А дойч и болван спят безмятежно, не ведают, что смертушка их уж у дверей стоит. Наперли на дверь, лопнула доска, не сдержала напора копыт крепких. Влилась волна конская в опочивальни, да всех, кто был там и потоптали без разбора и судовища. Долго еще били кони копытами уже по пустому месту, что от болвана да от дойча осталось, уж и пыль кровь затерла, а не унять было гнев животный да дыхание тяжкое ярое.

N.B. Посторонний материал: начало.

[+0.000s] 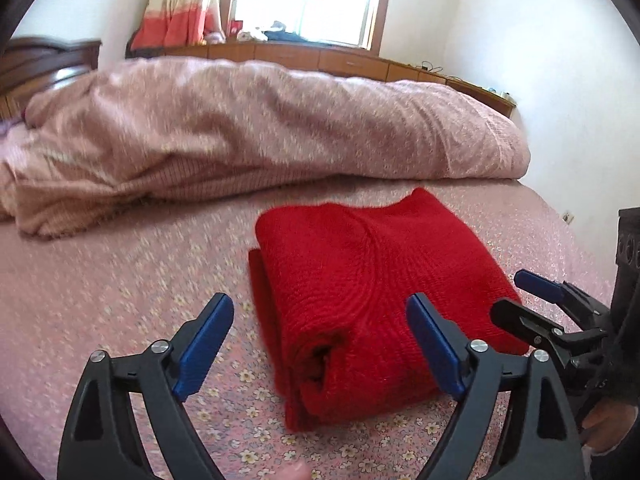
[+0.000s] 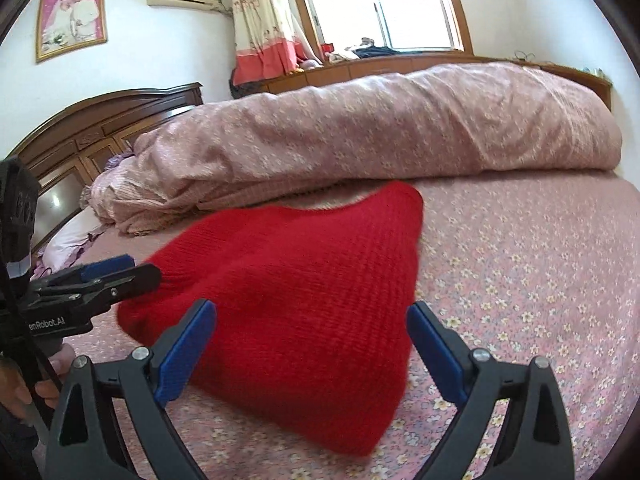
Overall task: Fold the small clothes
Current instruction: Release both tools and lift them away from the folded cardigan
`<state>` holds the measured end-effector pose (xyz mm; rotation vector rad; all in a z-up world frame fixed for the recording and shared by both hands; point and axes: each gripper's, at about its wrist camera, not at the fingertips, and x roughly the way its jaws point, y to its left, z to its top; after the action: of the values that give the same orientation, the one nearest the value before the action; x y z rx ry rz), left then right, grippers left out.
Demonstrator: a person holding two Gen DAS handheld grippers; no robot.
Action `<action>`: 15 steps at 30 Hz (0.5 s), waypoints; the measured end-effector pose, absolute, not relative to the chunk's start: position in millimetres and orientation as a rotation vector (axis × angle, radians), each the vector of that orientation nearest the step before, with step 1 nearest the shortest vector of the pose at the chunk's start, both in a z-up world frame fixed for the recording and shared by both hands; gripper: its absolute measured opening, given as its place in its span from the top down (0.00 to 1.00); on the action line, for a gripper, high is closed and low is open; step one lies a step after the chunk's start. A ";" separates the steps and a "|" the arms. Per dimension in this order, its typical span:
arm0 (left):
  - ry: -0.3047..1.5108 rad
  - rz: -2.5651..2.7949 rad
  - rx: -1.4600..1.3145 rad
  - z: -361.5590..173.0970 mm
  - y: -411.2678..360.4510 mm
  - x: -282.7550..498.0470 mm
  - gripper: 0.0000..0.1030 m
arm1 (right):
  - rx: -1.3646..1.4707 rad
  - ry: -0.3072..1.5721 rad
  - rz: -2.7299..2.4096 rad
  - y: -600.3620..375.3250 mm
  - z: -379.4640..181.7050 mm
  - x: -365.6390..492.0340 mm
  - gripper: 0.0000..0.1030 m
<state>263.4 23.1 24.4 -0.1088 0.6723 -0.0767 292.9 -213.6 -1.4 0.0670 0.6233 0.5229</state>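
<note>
A red knitted garment (image 1: 360,284) lies folded into a thick bundle on the pink flowered bed sheet (image 1: 120,300). It also shows in the right wrist view (image 2: 304,304). My left gripper (image 1: 320,348) is open and empty, its blue pads wide apart just in front of the bundle's near left end. My right gripper (image 2: 312,348) is open and empty, hovering over the bundle's near edge. In the left wrist view the right gripper (image 1: 516,300) shows at the bundle's right edge, jaws apart. In the right wrist view the left gripper (image 2: 132,268) shows at the bundle's left edge.
A rolled pink flowered duvet (image 1: 260,128) lies across the bed just behind the garment. A dark wooden headboard (image 2: 92,128) stands at the far left. A window with a curtain (image 2: 264,20) and a wooden ledge are beyond. The bed's edge drops off at the right (image 1: 560,208).
</note>
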 end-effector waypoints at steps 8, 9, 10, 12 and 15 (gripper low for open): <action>0.555 -0.048 -0.052 57.7 12.8 221.8 0.15 | 0.080 0.511 0.565 -222.6 31.7 250.2 0.05; 0.539 -0.053 -0.051 61.0 12.3 216.0 0.14 | 0.080 0.492 0.569 -224.8 35.1 245.3 0.03; 0.524 -0.056 -0.050 64.4 11.2 209.4 0.14 | 0.078 0.468 0.576 -228.0 38.9 238.4 0.01; 0.487 -0.066 -0.046 70.6 7.3 195.8 0.11 | 0.070 0.436 0.584 -233.0 43.9 226.0 0.00; 0.458 -0.074 -0.033 69.8 0.3 183.0 0.09 | 0.047 0.424 0.573 -237.6 44.7 211.2 0.00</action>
<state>183.0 0.3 69.8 -0.0331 0.4580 -0.0738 211.2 -237.6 44.7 0.0470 0.4241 0.5728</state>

Разбрелся табун по местам да весям разным. Кого люди приютили, кого в рабство угнали, разно случилось со всеми. Кто-то потомство дал, кто-то никого после себя не оставил, потому как забили работой тяжкой силу конскую.
Да только и в наше время еще можно встретить мятежную душу лошадиную, которая ни седла, ни стремян, ни пут не выносит.
Сказ сей рада мало имеет, да всем в назидание сказывается, как и мне сказан был конем одним в напутствие перед тем, как ушел он в степи, травой сочной богатые. Люди разные есть, а лошади тем паче разные, да только жить им вместе на земле Божьей, так и блюсти друг друга след.